A traveling exhibition for libraries, “Discover Tech: Engineers Make a World of Difference,” is in Huntsville, Ala., for the summer.
The exhibition is part of the STAR Library Education Network led by the Space Science Institute’s National Center for Interactive Learning and is supported through a grant from the National Science Foundation. The exhibition includes guest engineers and lecturers in an effort to inspire students to pursue careers in engineering.
Tony Torres, chief of the Systems-Cost Division at the U.S. Army Engineering and Support Center, Huntsville, spoke at a Discover Tech mentoring session in the Madison Public Library media room June 6. Torres, a civil engineer, put together a science, technology, engineering and math presentation for students that showcased different types of engineers, their roles in society and the future job outlook. He also gave an in-depth discussion on the building methods engineers used to design the library. He encouraged the students to “build a better room.”

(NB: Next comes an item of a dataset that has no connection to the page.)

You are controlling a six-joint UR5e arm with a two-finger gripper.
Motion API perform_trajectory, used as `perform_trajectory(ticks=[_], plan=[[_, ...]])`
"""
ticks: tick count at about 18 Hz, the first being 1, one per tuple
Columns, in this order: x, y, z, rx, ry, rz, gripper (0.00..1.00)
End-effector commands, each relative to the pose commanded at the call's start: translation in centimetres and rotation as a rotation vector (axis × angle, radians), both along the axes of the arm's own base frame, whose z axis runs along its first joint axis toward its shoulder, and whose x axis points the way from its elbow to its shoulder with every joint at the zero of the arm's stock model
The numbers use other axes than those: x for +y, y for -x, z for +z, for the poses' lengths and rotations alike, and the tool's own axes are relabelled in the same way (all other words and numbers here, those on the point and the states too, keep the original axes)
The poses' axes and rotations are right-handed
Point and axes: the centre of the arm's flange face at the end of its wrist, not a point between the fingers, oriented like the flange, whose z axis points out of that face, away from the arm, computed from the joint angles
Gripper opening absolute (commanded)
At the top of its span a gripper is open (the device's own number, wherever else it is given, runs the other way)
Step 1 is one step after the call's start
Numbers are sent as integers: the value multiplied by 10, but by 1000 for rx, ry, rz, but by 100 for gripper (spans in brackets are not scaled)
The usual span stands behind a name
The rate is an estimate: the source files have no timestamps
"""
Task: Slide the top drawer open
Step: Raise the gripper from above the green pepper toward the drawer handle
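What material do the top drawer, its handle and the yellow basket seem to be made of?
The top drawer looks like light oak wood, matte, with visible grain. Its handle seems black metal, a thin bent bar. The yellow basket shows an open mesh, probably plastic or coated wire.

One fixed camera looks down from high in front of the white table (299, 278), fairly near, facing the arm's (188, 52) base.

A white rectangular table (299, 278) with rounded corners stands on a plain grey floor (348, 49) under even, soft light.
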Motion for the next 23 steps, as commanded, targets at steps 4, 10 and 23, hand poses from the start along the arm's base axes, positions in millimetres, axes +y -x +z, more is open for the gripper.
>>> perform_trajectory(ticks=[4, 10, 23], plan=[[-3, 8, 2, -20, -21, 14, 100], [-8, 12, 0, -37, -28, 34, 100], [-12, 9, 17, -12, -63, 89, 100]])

“Being that I am an engineer, I can quickly pick up on some problems with how this room is designed,” he said. “Let’s talk about a couple of things that could have been done differently when the engineers were planning this room. What are some of the first things we (engineers) look at when we are working on a new building: who is going to use the building and what will they put in it?”
Torres told the students he has enjoyed his 35-year engineering career.

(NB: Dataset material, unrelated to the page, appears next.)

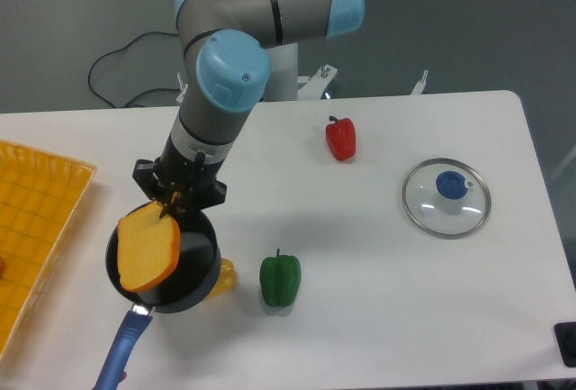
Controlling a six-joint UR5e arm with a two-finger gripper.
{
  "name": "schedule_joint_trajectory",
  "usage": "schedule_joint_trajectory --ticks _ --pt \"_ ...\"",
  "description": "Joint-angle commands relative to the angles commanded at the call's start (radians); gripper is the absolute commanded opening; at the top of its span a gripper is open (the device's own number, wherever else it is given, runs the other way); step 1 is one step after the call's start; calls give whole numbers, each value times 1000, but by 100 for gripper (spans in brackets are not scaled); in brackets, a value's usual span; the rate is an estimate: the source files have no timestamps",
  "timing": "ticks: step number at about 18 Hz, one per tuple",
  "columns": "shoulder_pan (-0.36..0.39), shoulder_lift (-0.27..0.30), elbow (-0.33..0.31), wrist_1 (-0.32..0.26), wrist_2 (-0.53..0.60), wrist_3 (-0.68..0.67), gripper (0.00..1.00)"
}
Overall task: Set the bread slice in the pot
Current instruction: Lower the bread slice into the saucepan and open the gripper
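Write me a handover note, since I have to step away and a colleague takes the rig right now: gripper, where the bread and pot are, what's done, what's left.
Gripper: shut on the bread slice by its top edge, directly above the pot.
Bread slice: hanging tilted over the pot's left rim, not yet released.
Pot: near the table's front left, blue handle toward the front edge.
Nearby: green pepper, small yellow lump beside the pot.
Done: pickup and carry.
Left: lower, open the fingers, retract.
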Motion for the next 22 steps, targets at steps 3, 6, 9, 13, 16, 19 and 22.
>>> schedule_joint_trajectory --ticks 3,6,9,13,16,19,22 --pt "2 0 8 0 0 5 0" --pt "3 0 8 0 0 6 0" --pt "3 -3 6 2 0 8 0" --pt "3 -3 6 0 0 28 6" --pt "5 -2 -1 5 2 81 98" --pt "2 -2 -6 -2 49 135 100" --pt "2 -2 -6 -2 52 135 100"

“I’ve worked on some great projects that have helped make the world a better place for you, but I’m getting older and will retire soon,” he said. “Someone will have to take my place one day, and I’m hoping it will be one of you.”
Sophie Young, adult program coordinator for the Huntsville/Madison County Public Library, said this year marks the first time the exhibit has come to the Huntsville area. Discover Tech also includes a 750-square foot exhibit, housed at the library from May 18 through July 9. The exhibit has an inventor’s lab, hand crank generator and interactive quiz game.

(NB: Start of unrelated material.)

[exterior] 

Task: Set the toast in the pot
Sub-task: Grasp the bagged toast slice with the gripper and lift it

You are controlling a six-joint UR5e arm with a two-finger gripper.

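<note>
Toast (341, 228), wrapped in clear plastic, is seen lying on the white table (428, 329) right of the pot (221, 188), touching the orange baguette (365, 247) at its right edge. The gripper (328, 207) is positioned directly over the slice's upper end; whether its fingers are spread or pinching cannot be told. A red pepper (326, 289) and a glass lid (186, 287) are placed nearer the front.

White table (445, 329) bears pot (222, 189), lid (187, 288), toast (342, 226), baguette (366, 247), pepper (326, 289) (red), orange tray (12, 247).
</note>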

Young said Discover Tech is very much a community effort. The library system partnered with local science and engineering organizations for speakers, engineering activities and outreach collaboration to support STEM activities for students throughout the summer.
“We are pleased with the response we’ve gotten from local business to support Discover Tech. These organizations are making an investment in our future,” Young said. “It’s an excellent tool for raising STEM awareness in our youth. We’re excited about Discover Tech, and we’re happy to share the excitement.”
Torres said he is pleased with the participation he got during his career event in Madison. He said he would like to have this career discussion with older students, maybe high school or college-aged. He wants to inspire the next generation of engineers.
“Many of us (engineers) will be retiring during the next decade, so it is crucial that we take a look at how we are going to replenish the work force,” Torres said. “It is necessary to have events like this, because it may be the one thing that gets students thinking about pursuing a career in engineering. We need more of you to consider becoming an engineer.”